Perhaps September 11 could be called the first historic world event in the strictest sense: the impact, the explosion, the slow collapse – a gruesome reality literally took place in front of a global public.
Egalitarian universalism, from which sprang the ideas of freedom and social solidarity, of an autonomous conduct of life and emancipation, of the individual morality of conscience, human rights and democracy, is the direct heir of the Judaic ethic of justice and the Christian ethic of love. This legacy, substantially unchanged, has been the object of continual critical appropriation and reinterpretation. To this day, there is no alternative to it. And in light of the current challenges of a postnational constellation, we continue to draw on the substance of this heritage. Everything else is just idle postmodern talk.
COMMENTS on Jürgen Habermas
The uncertainty of the danger belongs to the essence of terrorism. This statement is more of an observation than a statement of philosophy, but by attaching the word “essence” it gives it an aura of philosophical depth. It is an important observation, and a counterproductive one too, in that it gives the destroyers of civilizations a clarification of how to be more effective. This same observation can be said about the enforcement of ordinary civil and criminal law, in that it is the uncertainty of enforcement that does more to keep most citizens obeying the laws, than the actual punishments meted out.
The direct heir of the Judaic ethic of justice and the Christian ethic of love. … To this day, there is no alternative to it. This Habermas statement blithely jumps right over the fact that the modern European and American ideal of egalitarian universalism is largely based on Roman Law, and that law largely predates Christianity as it has come down to us, and is remote from Judaic Law.
Disappointment over nationalistic authoritarian regimes may have contributed to the fact that today religion offers a new and subjectively more convincing language for old political orientations.
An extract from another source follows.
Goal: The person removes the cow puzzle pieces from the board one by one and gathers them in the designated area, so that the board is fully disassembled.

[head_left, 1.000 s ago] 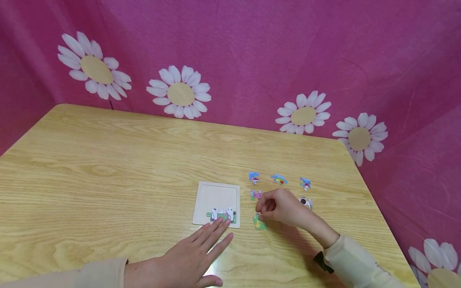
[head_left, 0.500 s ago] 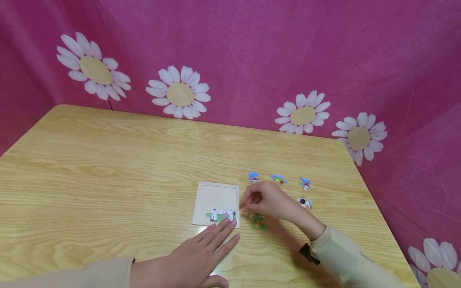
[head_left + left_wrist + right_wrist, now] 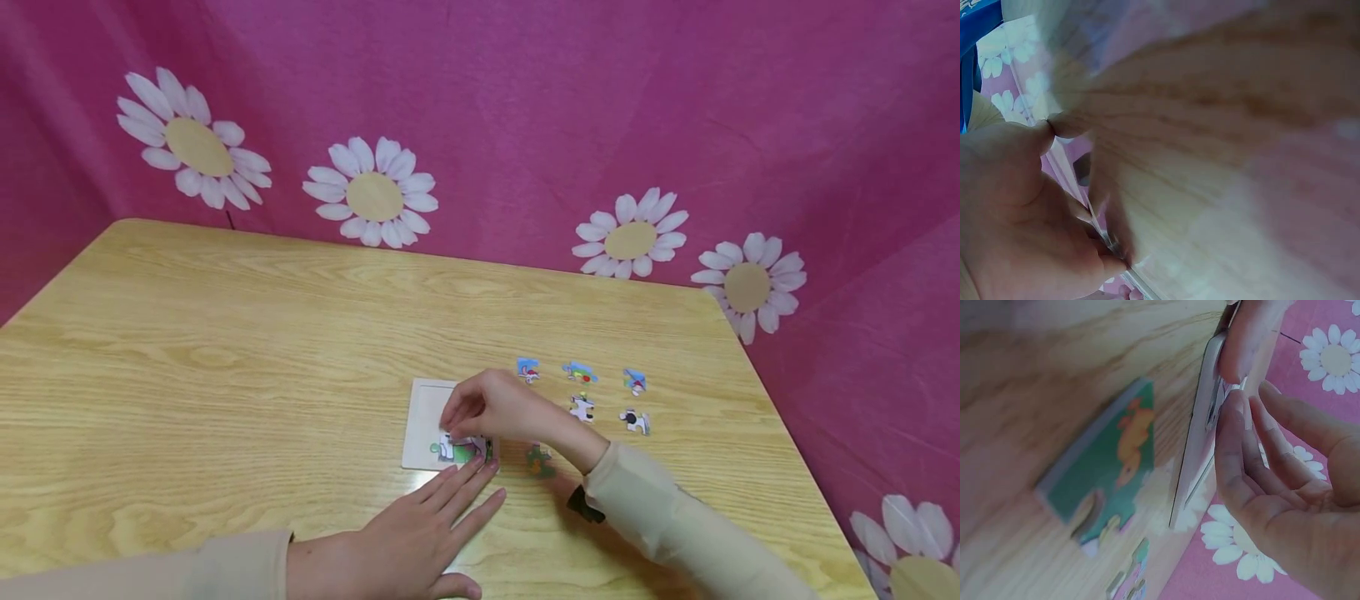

This statement is absurd. It is the exact opposite of the reality of the decade since the 9/11 attacks. The obvious fact is that religious fanaticism isn’t a new and better response to our modern problems; instead it is the modern methods of coping with problems. Instead of generating a closing down of dialogue and a forcing of rigid reactions, that the religious fundamentalists foster, the modern nations have since 9/11 reduced the military death rate to perhaps one fiftieth (1/50th) of what it averaged for the 20th century. Another proof of the health of modern society is that the world’s population has been growing by eighty million people per year this century, and that couldn’t happen if the world wasn’t stable and coping with its problems reasonably well.
One never really knows who one’s enemy is. As Sun Tzu says in his chapter on spying, it is the spy within the organization of the competing entity that is one’s greatest friend, and the one within one’s own organization that is one’s greatest enemy. That is, the individual that seems to be one’s greatest friend within your group, if he is giving information on how you are going to act in a coming conflict, he is in fact your greatest enemy. The declared enemies are known and the methods of coping with them are reasonably constrained, because they realize that after your present struggles you must return to a state of living in some degree of harmony. This relationship doesn’t exist with an internal spy, and so he is the greatest enemy. Habermas doesn’t appear to develop that idea to its logical conclusion.
Historically, terrorism falls in a category different from crimes that concern a criminal court judge. The physical crimes themselves are within the criminal codes, but the motivations for the acts are not for the satisfaction of a private nature, but are for the transmission of an ideological idea. It is a belief of the perpetrator that their victims’ society will respect them more after the attacks, but if that society is capable of fighting back the results will often just bring chaos, with little hope of returning to a new level of comfortable living for anyone involved.